Consciously dealing with the subconscious. About the relevance of gamification to internal auditing

At the recent annual symposium of the Internal Auditing & Advisory and IT Auditing & Advisory programmes of the Erasmus School of Accounting & Assurance (ESAA) we presented a report discussing the findings of a study into emerging trends in the professional practice of internal auditors. One of those trends is the ‘psychologisation of the internal audit profession’: it has become nearly impossible to separate risks from the related behaviour and the risk perceptions of those involved.

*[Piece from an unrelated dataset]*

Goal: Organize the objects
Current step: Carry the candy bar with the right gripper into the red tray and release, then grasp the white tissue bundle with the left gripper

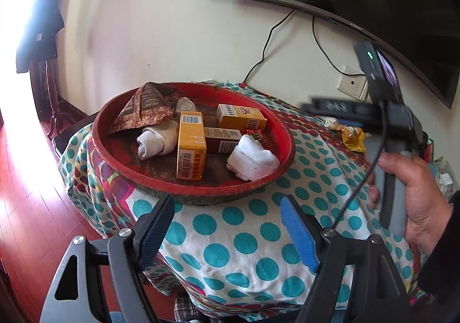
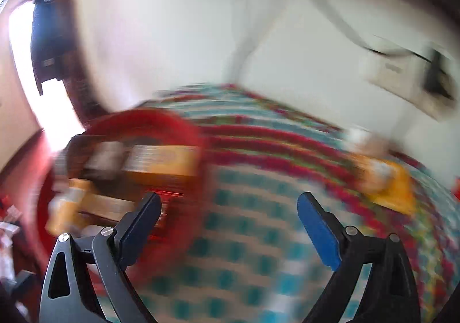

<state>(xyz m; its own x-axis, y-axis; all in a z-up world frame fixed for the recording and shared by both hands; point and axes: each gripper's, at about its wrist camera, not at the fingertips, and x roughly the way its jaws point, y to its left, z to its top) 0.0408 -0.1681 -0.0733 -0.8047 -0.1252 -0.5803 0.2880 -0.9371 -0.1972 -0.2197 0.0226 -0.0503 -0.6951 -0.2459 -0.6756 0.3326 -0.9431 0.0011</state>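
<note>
Round red tray [image 1: 287, 133] set on a table under a white cloth with teal dots [image 1: 244, 242], close to the wall. Inside the tray: an orange box [image 1: 191, 147] standing upright near the middle, a second orange box [image 1: 241, 116] lying behind it, a darker box [image 1: 222, 141] lying between the two, a brown pyramid-shaped packet [image 1: 145, 109] at the back left, a rolled white sock [image 1: 156, 137] just left of the upright box, another white sock [image 1: 253, 160] at the front right edge, a grey sock [image 1: 185, 104] at the back, a small red candy [image 1: 254, 134] beside the darker box. Left gripper [image 1: 227, 232] spread wide with nothing between its fingers, hovering over the cloth in front of the tray. Right gripper [image 2: 230, 225] also spread wide and empty, over the dotted cloth just right of the tray, its view heavily blurred. Yellow snack wrapper [image 1: 352, 137] lying on the cloth to the right, well apart from the tray. Hand [image 1: 417, 196] wrapped around the right gripper's grey handle.
</note>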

The internal audit function plays a key role in assessing and identifying risks, and is at the same time looking for ways to improve the effectiveness of its assessments and interventions. This increasingly involves the use of concepts that extend beyond the content of the message and focus on the ‘form’ of the message, the timing of the message, etc.
Experiments in the field of behavioural economics have shown that subtle changes to how a message is presented can influence people’s decision-making, particularity when it comes to decisions about risks. Knowledge about heuristics and biases in human decision-making has led to the successful application of ‘nudges’: simple interventions that ‘entice’ to adopt the desired behaviour and gently push them in the right direction. It has been shown that nudges are effective because they make the desired alternatives easier, more attractive, more socially engaging or timelier. So nudging could be an interesting addition to the classical repertoire of the internal auditor.
In the public sector interest in nudging has been increasing in recent years because it provides an effective means to influence people’s behaviour. Lines are painted on dangerous roads to make the road appear narrower. As a result, drivers slow down and drive more safely. Applying the image of a fly in urinals and placing waste baskets near traffic lights for people to aim at are playful incentives for safer and more hygienic behaviour. By making smart use of our subconscious inclination to play games and improve our game playing skills, we can actually bring about safer, more hygienic and therefore less risky behaviour. These are special forms of nudging known as ‘gamification’, which plays an increasingly dominant role in risk management and safety management, for example in hospitals. Gamification is also slowly but surely receiving more attention from the Executive Board and the Supervisory Board or Board of Trustees.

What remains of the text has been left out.